I decided to practice what I preach by rolling my own basic analytics for my
site. I had a different set of requirements[0] than this person but I am
comfortable with the results.

This only flaw I have found is that it has revealed that most of my blog posts
get pathetically few hits[1].

[0]
[https://sheep.horse/2019/1/the_world%27s_worst_web_analytics...](https://sheep.horse/2019/1/the_world%27s_worst_web_analytics.html)

[1]
[https://sheep.horse/visitor_statistics.html](https://sheep.horse/visitor_statistics.html)

------
news_to_me
This is great! I’m actually building my own analytics site for similar
reasons[1] and to learn Rails. It's still in early development, but I invite
anyone to join and test it out in the meantime.

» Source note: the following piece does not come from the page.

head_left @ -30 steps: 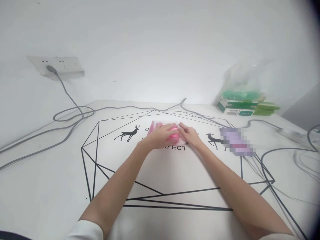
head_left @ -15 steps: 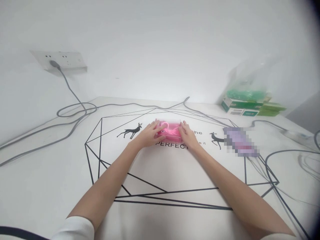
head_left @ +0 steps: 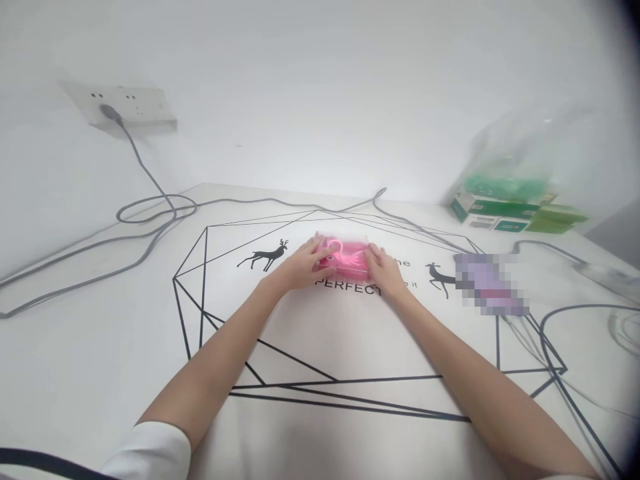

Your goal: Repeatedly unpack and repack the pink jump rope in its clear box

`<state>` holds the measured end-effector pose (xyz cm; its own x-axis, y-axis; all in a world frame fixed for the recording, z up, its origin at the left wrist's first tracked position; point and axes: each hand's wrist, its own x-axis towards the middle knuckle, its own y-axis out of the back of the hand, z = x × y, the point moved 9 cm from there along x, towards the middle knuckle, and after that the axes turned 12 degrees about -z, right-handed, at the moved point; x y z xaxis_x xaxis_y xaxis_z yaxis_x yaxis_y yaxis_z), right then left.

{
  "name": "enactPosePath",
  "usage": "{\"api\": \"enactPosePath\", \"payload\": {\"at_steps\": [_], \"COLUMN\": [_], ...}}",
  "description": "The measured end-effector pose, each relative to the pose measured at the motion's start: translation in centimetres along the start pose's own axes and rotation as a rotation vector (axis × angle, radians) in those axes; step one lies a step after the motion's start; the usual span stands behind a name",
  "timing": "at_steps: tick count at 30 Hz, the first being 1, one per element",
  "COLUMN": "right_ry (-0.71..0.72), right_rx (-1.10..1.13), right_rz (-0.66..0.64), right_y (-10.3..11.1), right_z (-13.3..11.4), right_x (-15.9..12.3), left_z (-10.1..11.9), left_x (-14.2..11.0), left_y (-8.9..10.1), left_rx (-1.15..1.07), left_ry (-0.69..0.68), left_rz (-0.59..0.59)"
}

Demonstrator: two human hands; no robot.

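Note:
A small clear box with a pink inside [head_left: 345, 261] rests on the white tabletop, just behind the printed word "PERFECT". Through its cover shows a bright pink, cord-like thing whose kind I cannot make out. My left hand [head_left: 305, 262] grips the box's left end, with fingers reaching over its front and top. At the right end, the fingers of my right hand [head_left: 385, 267] press against the side. The box is held between both hands, and parts of its ends are hidden behind the fingers.
A blurred-out purple phone-like thing [head_left: 490, 283] lies to the right. Green and white boxes [head_left: 500, 208] stand at the back right under a clear plastic bag [head_left: 530, 147]. A grey cable [head_left: 270, 199] runs along the wall from a socket [head_left: 135, 107]. More cables [head_left: 545, 327] lie at the right.
The whole view has shifted slightly, so the box and hands appear a little further right. Both hands keep their hold on the box.

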<state>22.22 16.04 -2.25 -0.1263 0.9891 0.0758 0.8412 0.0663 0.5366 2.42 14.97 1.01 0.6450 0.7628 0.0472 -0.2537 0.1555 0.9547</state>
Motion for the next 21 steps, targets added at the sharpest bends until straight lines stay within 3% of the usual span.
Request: {"api": "enactPosePath", "payload": {"at_steps": [11,21], "right_ry": [-0.044,0.03], "right_rx": [-0.017,0.075], "right_rz": [-0.027,-0.027], "right_y": [-0.7,1.1], "right_z": [0.0,-1.2], "right_x": [0.0,0.4], "left_z": [0.6,3.0], "left_x": [0.1,-0.2], "left_y": [-0.2,-1.5], "left_rx": [-0.038,-0.048], "left_ry": [0.003,0.075], "left_rz": [0.001,-0.01]}}
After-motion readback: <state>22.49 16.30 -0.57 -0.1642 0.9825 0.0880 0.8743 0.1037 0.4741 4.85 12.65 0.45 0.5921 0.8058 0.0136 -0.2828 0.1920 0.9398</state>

[1] [https://analytics.zjm.me](https://analytics.zjm.me)

------
Eek
Nice! Good job! A bit too long to read everything, but liked the intro.

One issue though. I've reached the end and had no idea what to do from there
(aka you don't have a scrollbar OMG). First time I've used Page Up to go back
up on a site :)))

------
Scirra_Tom
I love the idea of rolling your own solutions, it's fun and challenging and
you'll learn a lot especially when it comes to scaling. For actual deployment
for a startup though, I struggle to see any benefit whatsoever.

------
sheepy
Same DIY analytics with Google Storage + BigQuery:
[https://github.com/fedia/bigpapa](https://github.com/fedia/bigpapa)

Still googly, but less scalability issues.

------
avolcano
I did something similar a couple years ago for a game, where I simply wanted
to track active player count over time:
[https://devlog.disco.zone/2016/09/02/google-sheets-
analytics...](https://devlog.disco.zone/2016/09/02/google-sheets-analytics/)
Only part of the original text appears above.